» **INSTRUCTIONS FOR THE TASK**:
Check every line below for the word "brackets" and copy each one that has it.

[Start of section]

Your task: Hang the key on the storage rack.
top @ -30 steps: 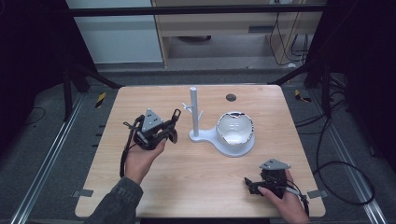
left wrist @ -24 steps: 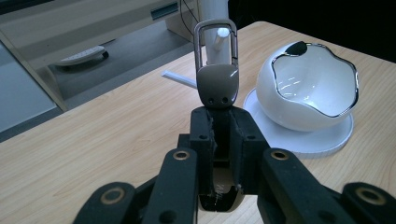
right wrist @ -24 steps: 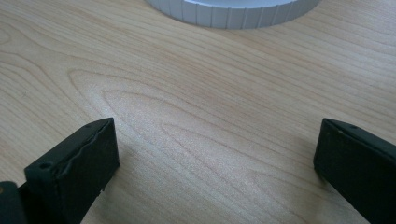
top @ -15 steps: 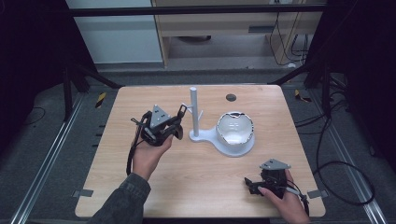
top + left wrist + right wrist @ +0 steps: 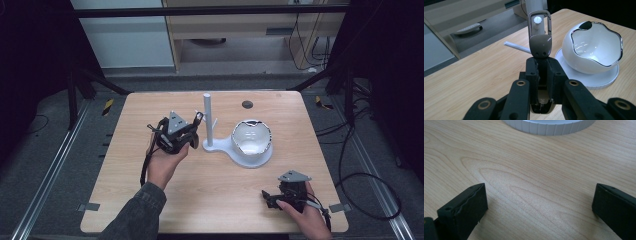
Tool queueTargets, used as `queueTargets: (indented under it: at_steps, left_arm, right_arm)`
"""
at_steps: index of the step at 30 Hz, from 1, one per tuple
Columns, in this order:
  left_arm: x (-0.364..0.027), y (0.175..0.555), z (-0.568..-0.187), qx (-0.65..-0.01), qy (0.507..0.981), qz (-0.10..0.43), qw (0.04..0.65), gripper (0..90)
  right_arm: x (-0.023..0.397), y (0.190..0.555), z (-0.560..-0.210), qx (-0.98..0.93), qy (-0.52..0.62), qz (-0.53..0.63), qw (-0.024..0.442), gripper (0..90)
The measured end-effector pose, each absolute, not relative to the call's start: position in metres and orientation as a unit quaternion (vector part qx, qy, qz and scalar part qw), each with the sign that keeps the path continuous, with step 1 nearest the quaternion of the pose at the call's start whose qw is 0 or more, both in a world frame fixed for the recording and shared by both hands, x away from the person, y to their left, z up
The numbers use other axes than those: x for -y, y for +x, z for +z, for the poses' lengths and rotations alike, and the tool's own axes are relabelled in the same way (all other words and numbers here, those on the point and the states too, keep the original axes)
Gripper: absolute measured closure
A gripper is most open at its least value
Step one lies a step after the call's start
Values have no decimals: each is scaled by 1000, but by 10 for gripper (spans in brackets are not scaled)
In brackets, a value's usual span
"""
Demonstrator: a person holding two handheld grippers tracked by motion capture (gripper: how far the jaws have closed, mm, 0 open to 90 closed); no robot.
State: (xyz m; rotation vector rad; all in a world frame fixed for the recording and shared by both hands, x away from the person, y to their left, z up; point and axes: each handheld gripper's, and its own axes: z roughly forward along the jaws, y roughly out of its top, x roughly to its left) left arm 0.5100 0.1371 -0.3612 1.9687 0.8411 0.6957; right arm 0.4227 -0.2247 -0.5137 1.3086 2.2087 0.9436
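Observation:
My left gripper (image 5: 192, 131) is shut on a brown metal clip (image 5: 199, 119) with an open loop at its far end. It holds the clip close to the left side of a white stand's upright post (image 5: 207, 117). In the left gripper view the clip (image 5: 539, 45) sticks up from the closed jaws, and a small white peg (image 5: 537, 20) of the stand shows through its loop. A white bowl (image 5: 252, 137) with a shiny rim sits on the stand's round base. My right gripper (image 5: 270, 197) rests open on the table near the front right, with bare wood between its jaws (image 5: 539, 200).
The wooden table (image 5: 215, 200) has a small dark round spot (image 5: 247, 104) near its far edge. The ribbed edge of the stand's base (image 5: 549, 126) lies just ahead of the right gripper. Dark frame bars and cables surround the table.
My left gripper has carried the clip to the right, up to the stand's post. The right gripper has stayed in place.

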Motion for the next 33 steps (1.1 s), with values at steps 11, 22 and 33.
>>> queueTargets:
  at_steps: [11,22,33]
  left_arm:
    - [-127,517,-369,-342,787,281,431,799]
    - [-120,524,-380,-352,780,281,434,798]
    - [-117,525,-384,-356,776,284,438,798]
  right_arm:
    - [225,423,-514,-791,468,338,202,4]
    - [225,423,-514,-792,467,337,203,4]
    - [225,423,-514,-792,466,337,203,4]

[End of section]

» **TASK RESPONSE**:
Values have no decimals: each is scaled by 1000, but by 10 for gripper (spans in brackets are not scaled)
In brackets, a value's usual span

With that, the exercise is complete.